3.) the angle of depression from the top of a television tower to a point on the ground 36.0 m from the bottom of the tower is 29.5°. find the height of the tower. section 2.5 - further applications of right triangles

Explanation:

Step1: Recall tangent - function in right - triangle

In a right - triangle formed by the tower, the horizontal distance from the bottom of the tower to the point on the ground, and the line - of - sight from the top of the tower to the point on the ground, the angle of depression is equal to the angle of elevation from the point on the ground to the top of the tower.

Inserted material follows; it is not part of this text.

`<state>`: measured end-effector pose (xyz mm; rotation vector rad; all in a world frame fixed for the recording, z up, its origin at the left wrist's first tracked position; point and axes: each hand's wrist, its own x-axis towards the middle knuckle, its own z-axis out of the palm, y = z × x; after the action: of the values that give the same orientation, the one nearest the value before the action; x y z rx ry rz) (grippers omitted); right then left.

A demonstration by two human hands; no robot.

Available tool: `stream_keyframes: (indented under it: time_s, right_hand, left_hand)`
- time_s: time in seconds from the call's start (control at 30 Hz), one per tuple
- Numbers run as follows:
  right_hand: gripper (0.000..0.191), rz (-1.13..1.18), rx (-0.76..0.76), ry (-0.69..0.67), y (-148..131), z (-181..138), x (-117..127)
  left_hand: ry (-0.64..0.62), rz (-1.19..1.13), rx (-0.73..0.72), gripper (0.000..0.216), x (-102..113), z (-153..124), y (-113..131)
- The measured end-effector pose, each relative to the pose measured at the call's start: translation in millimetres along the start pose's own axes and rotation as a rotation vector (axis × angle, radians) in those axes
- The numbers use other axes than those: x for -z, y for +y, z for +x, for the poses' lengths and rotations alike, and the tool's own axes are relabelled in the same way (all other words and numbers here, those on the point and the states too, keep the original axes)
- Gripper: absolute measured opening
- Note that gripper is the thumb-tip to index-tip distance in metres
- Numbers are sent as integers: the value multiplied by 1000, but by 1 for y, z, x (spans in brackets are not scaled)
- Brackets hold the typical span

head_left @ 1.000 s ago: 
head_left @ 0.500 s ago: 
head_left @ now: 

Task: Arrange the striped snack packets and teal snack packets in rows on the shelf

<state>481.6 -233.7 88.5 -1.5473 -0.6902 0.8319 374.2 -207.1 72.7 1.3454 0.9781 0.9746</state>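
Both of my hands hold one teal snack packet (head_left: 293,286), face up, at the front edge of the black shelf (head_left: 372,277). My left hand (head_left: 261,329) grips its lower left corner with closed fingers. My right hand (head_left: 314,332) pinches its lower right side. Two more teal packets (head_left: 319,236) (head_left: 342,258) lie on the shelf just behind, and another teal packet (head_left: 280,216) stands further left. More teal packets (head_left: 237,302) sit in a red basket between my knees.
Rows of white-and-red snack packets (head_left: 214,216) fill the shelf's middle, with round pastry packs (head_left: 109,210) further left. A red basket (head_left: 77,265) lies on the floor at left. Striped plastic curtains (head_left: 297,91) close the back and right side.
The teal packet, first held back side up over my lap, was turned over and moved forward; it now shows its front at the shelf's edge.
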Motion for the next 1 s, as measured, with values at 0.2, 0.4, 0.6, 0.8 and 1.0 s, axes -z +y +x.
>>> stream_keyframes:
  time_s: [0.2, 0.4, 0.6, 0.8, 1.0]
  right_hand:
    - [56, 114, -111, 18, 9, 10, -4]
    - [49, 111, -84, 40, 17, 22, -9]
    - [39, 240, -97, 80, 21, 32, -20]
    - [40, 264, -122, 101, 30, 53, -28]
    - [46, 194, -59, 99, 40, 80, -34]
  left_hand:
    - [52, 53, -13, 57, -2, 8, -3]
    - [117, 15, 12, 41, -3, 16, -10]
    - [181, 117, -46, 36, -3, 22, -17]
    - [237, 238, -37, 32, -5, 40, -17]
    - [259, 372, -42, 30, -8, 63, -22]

Let the height of the tower be $h$. The horizontal distance $x = 36.0$ m and the angle of elevation $\theta=29.5^{\circ}$. The tangent of an angle in a right - triangle is defined as $\tan\theta=\frac{\text{opposite}}{\text{adjacent}}$.

Step2: Apply the tangent formula

We know that $\tan\theta=\tan(29.5^{\circ})=\frac{h}{36.0}$. So, $h = 36.0\times\tan(29.5^{\circ})$.

Step3: Calculate the value of $h$

Using a calculator, $\tan(29.5^{\circ})\approx0.567$. Then $h = 36.0\times0.567 = 20.412\approx20.4$ m.

Answer:

$20.4$ m